● PROBLEM DESCRIPTION
Copy each line of the material below that includes the string "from".

-*-

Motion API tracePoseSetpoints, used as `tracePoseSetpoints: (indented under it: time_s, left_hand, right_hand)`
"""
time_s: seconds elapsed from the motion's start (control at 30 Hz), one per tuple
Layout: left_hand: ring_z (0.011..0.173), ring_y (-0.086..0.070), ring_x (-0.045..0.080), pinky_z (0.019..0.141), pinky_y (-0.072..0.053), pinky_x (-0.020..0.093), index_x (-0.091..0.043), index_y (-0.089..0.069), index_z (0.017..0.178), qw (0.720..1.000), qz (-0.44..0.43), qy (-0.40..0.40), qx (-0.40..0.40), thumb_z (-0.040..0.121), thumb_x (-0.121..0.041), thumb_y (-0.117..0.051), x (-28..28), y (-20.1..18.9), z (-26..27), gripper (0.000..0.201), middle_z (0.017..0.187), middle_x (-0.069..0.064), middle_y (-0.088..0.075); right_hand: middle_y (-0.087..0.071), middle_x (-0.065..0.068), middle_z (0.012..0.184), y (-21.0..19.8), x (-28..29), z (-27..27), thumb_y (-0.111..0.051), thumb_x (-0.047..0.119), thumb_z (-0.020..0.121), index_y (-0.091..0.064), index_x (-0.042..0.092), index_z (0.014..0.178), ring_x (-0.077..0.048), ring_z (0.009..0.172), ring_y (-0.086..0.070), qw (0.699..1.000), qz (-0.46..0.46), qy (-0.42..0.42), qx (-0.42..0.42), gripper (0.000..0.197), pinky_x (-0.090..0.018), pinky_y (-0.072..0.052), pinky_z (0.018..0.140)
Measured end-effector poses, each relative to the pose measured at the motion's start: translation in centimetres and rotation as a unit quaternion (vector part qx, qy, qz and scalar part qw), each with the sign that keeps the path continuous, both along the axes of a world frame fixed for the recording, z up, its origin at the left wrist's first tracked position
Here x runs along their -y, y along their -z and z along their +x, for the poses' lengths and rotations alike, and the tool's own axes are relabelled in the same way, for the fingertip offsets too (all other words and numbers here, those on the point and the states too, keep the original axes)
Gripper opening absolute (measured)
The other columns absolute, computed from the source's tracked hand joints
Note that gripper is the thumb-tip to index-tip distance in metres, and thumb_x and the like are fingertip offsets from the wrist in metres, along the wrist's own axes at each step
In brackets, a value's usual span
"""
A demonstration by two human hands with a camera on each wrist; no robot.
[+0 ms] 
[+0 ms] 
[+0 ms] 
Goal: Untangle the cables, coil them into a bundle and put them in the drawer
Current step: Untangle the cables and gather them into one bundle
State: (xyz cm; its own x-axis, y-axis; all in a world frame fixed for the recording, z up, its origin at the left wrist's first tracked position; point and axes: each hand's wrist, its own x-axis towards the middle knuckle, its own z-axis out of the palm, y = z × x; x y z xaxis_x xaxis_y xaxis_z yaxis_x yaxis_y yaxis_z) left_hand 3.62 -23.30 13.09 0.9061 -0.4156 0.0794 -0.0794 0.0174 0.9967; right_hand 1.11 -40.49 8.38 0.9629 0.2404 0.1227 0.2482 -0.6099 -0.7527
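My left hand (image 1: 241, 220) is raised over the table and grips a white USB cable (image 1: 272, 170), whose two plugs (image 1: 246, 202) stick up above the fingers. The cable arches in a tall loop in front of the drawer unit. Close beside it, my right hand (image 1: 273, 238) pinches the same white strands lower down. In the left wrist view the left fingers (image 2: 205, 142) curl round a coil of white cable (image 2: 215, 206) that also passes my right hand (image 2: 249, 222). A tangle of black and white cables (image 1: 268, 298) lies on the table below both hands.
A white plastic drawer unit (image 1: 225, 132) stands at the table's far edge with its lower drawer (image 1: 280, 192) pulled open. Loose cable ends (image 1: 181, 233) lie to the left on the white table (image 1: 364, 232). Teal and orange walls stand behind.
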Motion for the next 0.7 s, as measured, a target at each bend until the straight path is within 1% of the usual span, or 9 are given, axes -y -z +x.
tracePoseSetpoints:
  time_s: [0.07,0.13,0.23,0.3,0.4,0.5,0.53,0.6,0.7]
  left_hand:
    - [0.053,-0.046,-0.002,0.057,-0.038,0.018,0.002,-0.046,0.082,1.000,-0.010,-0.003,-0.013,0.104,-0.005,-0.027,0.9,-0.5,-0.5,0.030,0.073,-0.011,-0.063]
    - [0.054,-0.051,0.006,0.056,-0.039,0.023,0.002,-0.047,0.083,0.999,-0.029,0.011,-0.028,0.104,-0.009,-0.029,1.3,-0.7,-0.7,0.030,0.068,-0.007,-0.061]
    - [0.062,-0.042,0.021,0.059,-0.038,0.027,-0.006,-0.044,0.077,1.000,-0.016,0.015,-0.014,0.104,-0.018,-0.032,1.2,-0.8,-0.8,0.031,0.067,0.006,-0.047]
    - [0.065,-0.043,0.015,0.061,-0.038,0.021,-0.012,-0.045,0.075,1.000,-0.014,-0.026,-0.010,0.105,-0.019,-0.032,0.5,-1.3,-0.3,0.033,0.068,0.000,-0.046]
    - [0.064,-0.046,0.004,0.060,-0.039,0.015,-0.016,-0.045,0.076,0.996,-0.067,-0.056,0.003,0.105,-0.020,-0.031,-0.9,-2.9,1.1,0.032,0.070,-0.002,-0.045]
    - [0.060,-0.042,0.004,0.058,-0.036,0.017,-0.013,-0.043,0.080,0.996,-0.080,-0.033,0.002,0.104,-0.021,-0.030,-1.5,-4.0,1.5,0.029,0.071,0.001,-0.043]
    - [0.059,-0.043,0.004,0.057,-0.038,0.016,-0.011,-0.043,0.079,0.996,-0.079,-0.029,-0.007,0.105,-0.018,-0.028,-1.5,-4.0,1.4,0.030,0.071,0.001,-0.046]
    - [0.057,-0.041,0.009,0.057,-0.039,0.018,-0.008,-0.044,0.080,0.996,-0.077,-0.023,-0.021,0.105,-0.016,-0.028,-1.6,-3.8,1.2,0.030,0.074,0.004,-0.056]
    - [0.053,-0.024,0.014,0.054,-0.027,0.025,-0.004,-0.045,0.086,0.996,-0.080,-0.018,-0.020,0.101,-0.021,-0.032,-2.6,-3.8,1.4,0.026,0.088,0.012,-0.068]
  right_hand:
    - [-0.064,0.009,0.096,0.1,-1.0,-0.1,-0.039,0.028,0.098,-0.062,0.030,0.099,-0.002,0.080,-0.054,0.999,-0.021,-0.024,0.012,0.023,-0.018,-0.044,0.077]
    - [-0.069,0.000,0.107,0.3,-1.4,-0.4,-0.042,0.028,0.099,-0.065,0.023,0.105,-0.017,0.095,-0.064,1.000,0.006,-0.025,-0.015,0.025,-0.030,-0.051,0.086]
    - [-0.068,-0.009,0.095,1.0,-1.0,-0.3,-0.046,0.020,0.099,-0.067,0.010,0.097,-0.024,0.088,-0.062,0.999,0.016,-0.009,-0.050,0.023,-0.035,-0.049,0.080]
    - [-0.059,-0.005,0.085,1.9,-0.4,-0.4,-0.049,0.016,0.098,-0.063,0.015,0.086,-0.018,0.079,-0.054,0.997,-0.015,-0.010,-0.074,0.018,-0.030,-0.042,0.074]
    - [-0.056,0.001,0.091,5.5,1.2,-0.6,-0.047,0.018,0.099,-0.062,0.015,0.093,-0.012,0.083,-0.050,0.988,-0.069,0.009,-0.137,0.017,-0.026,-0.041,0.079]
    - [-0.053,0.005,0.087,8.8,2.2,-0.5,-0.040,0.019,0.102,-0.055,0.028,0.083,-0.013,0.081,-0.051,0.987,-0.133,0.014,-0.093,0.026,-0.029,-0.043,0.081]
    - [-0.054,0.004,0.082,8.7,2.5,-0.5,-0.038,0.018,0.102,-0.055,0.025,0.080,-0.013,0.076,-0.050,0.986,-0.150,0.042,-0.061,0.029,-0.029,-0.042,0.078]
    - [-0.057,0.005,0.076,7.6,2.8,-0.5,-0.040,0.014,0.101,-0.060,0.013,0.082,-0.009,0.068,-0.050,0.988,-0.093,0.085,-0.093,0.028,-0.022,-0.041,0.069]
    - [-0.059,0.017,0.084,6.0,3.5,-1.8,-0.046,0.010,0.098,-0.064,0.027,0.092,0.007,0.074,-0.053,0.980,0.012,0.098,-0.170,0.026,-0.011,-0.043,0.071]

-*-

● SOLUTION
time_s: seconds elapsed from the motion's start (control at 30 Hz), one per tuple
The other columns absolute, computed from the source's tracked hand joints
Note that gripper is the thumb-tip to index-tip distance in metres, and thumb_x and the like are fingertip offsets from the wrist in metres, along the wrist's own axes at each step

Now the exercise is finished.